Web scraping with Nightmare.js

A year ago, web scraping was still a foreign concept to me. How could I possibly automate logging into a site, navigating to a target, and extracting the required data, especially if the site relied on JavaScript for key parts of the interaction or DOM manipulation??? Fortunately, Nightmare, a simple, straightforward Node.js wrapper around PhantomJS, takes all of the horror out of this. This post will cover how to get started with Nightmare and some tricks to get some real mileage out of it.

Full disclosure: Not only have I used Nightmare, I have also contributed a few features and patches to the Nightmare project (.pdf(filepath), .zoom(zoomFactor), and scrollTo(top, left)), so I obviously think it is pretty cool. Also, please don't use this tool for automating spam or harassment.

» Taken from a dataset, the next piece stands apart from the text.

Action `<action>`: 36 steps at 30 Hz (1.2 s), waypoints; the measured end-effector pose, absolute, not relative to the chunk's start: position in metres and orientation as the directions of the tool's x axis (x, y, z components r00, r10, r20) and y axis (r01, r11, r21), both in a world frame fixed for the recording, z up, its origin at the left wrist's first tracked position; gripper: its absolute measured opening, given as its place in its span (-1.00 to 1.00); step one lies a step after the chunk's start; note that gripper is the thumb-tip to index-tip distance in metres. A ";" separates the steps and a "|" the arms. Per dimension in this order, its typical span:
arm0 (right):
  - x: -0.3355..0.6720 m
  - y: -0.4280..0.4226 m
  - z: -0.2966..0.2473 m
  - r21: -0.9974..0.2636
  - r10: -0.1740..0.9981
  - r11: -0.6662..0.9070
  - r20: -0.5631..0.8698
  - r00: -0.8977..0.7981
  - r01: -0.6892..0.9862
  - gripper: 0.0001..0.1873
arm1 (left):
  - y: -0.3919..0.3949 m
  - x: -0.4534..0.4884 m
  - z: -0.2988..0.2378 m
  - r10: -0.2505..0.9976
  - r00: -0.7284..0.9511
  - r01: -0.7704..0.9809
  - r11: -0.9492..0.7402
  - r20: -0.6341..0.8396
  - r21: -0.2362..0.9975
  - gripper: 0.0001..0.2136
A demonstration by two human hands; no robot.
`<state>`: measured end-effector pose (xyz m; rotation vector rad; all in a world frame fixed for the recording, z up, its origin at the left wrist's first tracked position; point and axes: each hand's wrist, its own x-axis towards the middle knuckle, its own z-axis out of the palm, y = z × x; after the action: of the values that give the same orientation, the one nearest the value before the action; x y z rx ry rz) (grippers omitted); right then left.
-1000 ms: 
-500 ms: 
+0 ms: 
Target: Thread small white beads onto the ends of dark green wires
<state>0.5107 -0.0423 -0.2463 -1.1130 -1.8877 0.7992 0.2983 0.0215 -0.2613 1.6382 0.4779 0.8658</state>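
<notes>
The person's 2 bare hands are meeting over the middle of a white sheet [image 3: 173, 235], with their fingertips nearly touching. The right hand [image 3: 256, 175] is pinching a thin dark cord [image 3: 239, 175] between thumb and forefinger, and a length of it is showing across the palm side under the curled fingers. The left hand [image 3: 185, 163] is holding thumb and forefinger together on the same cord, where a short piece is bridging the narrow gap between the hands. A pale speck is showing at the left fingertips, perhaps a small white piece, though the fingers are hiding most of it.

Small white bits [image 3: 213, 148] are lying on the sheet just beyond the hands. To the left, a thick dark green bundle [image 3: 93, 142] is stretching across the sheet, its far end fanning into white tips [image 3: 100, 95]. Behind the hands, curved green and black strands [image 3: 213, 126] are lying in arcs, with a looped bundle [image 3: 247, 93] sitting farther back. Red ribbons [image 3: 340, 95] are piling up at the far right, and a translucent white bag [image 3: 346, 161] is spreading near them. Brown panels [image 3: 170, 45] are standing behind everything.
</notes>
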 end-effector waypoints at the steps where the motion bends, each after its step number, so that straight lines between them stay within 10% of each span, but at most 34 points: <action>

No one likes a jerk.

Video

See the live version! Live the Nightmare! Mwahahahahaha!

Intro to Nightmare & PhantomJS

What sets Nightmare apart from most web scrapers is really explained by understanding two things: what sets PhantomJS apart from other web scrapers, and how Nightmare adds value on top of Phantom. PhantomJS is defined as "a headless WebKit scriptable with a JavaScript API" that has "support for various web standards". Since PhantomJS is a full WebKit browser, it handles JS well, including frameworks such as Angular, and it even renders the DOM, allowing for screenshots and PDFs. This is a bit different from the standard scraper.

As for the value added by Nightmare over PhantomJS (and other wrappers, including Casper and Slimer), I see three advantages. First, for those already familiar with Node.js, the only new element here is making sure Phantom is installed on the local machine. Second, it allows for interop with other Node modules. This means you can save data to local files, send emails with data via nodemailer, or even present a custom API served by express for another website. Third, the API is much simpler than Phantom's API. This makes it much easier to pick it up and run with it. However, there are some sites with complex enough JavaScript or poor enough identifiers that it may become too difficult to attempt with Nightmare. At that point, you may want to take the leap to Phantom or examine other options.

Installation

Before we get started, you'll need these three things installed on your system:

Now that you're all set with that, start a new Node project (npm init helps here) and then install nightmare like this:

npm install --save nightmare

Windows users beware: my experiences using Nightmare on Windows has been rather poor due to some of its dependencies not liking to compile without having the stars aligned. It may be faster to just download VMWare Player and the a copy of Ubuntu. Good luck if you plan to proceed anyway.

Getting Started

The basic Nightmare workflow follows this pattern:

  • Require Nightmare: var Nightmare = require('nightmare');
  • Construct a Nightmare object: new Nightmare()
  • Add method chain composed of goto(url), wait(), type(selector, text), click(selector), etc.
  • Call run(callback);

So, something like this will simply load Google's main page, wait for the page to load, and tell us when it is done:

var Nightmare = require('nightmare');

var google = new Nightmare()
  .goto('http://google.com')
  .wait()
  .run(function(err, nightmare) {
    if (err) return console.log(err);
    console.log('Done!');
  });

Unfortunately, this isn't very useful, as it doesn't do any actual work for us. We will fix that shortly.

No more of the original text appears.